The company, which broke ground on Oct. 17, 2017, on the four-story office and parking complex, employs about 1,000 people at its South Portland facility. Roughly 40 percent of the employees there will relocate to the new building when it’s finished. Rob Gould, Wex spokesman, said furniture is expected to be installed in the new headquarters next month.
“Our employees should begin to occupy the building in February/March 2019,” he said.
The project’s site plan calls for a 100,000-square-foot, four-story mixed-use building that will provide office space for Wex with additional retail space underneath.
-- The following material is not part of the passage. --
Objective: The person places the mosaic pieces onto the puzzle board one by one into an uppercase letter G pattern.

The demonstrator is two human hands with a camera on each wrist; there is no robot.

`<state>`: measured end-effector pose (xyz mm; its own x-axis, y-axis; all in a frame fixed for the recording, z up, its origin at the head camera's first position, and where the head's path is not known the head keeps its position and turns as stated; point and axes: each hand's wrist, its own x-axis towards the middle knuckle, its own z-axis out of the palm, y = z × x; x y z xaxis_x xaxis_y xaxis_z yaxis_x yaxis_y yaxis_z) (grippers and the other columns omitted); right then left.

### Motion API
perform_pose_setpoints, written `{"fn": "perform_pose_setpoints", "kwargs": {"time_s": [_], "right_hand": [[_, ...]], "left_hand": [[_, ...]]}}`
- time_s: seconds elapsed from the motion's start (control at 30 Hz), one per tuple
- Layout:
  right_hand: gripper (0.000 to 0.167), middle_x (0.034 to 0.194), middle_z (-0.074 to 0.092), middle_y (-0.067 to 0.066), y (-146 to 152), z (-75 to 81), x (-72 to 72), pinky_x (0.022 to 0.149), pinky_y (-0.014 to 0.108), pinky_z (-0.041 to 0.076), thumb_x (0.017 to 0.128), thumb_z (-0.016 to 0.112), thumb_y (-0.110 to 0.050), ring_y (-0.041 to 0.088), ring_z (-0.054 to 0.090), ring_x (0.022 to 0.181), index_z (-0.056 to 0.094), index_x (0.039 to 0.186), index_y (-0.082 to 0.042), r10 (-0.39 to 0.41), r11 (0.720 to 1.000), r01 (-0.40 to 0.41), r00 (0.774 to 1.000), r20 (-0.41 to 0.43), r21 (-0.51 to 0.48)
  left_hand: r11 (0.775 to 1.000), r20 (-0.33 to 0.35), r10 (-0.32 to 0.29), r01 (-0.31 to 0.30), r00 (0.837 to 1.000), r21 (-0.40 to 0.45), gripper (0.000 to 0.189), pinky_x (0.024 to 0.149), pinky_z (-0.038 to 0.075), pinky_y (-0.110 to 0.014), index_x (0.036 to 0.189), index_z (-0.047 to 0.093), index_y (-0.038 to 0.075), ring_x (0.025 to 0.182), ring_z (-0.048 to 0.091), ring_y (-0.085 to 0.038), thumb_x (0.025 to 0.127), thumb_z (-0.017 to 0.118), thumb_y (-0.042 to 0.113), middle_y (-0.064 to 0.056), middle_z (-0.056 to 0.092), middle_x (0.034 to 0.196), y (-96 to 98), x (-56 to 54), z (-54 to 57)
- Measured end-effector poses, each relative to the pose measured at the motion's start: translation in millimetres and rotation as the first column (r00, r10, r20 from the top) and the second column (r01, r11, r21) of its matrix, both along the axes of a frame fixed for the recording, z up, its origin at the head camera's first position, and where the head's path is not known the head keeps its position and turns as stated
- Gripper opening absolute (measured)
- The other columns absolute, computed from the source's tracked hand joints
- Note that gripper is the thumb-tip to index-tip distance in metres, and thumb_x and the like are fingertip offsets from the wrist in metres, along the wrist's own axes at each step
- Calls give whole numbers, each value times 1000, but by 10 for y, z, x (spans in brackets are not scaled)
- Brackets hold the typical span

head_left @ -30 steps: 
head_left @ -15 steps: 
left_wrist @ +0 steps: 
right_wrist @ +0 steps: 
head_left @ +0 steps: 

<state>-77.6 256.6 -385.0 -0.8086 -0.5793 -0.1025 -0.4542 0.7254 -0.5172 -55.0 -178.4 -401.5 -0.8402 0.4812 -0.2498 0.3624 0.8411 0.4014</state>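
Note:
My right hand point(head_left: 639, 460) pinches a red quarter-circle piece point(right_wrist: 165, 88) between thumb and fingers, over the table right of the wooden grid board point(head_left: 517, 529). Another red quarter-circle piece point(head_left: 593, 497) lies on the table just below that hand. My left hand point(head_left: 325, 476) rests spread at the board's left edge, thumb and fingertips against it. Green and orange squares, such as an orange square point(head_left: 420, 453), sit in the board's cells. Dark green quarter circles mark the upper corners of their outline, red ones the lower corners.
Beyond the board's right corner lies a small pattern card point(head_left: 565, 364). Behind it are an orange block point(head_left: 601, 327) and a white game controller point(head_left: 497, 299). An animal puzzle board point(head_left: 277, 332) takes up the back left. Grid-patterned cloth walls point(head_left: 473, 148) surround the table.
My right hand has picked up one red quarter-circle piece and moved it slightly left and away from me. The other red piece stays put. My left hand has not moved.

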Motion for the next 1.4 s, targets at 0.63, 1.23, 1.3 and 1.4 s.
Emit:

Between 450 and 550 new parking spaces would be within 750 feet of the Thames Street site to accommodate the company’s needs and increased demand for public parking in Portland’s East End.
At a Press Herald business forum held last week, local real estate brokers gave a shout-out to the company for its plan to shuttle employees between the new headquarters and its South Portland facilities to reduce traffic congestion.
Wex is a fast-growing company that provides payment-processing services for vehicle fleets, online travel services and health care and employee benefits providers. On Monday, it announced it was buying Noventis, an electronics payment network based in Houston. The acquisition is expected to expand Wex’s reach as a corporate payments supplier and provide more channels to billing aggregators and financial institutions.
In its second-quarter earnings report, Wex saw a 22 percent increase in revenue over 2017, and announced plans to hire another 175 people.
CEO Melissa Smith said the bulk of the $1.2 billion company’s growth that quarter came from sales increases in its travel and corporate services and fleet services divisions. The travel and corporate payments business increased by 38 percent from a year earlier, while the fleet payments business was up by 21 percent, she said. Sales growth overseas was particularly strong in Europe, Asia and Brazil, Smith said.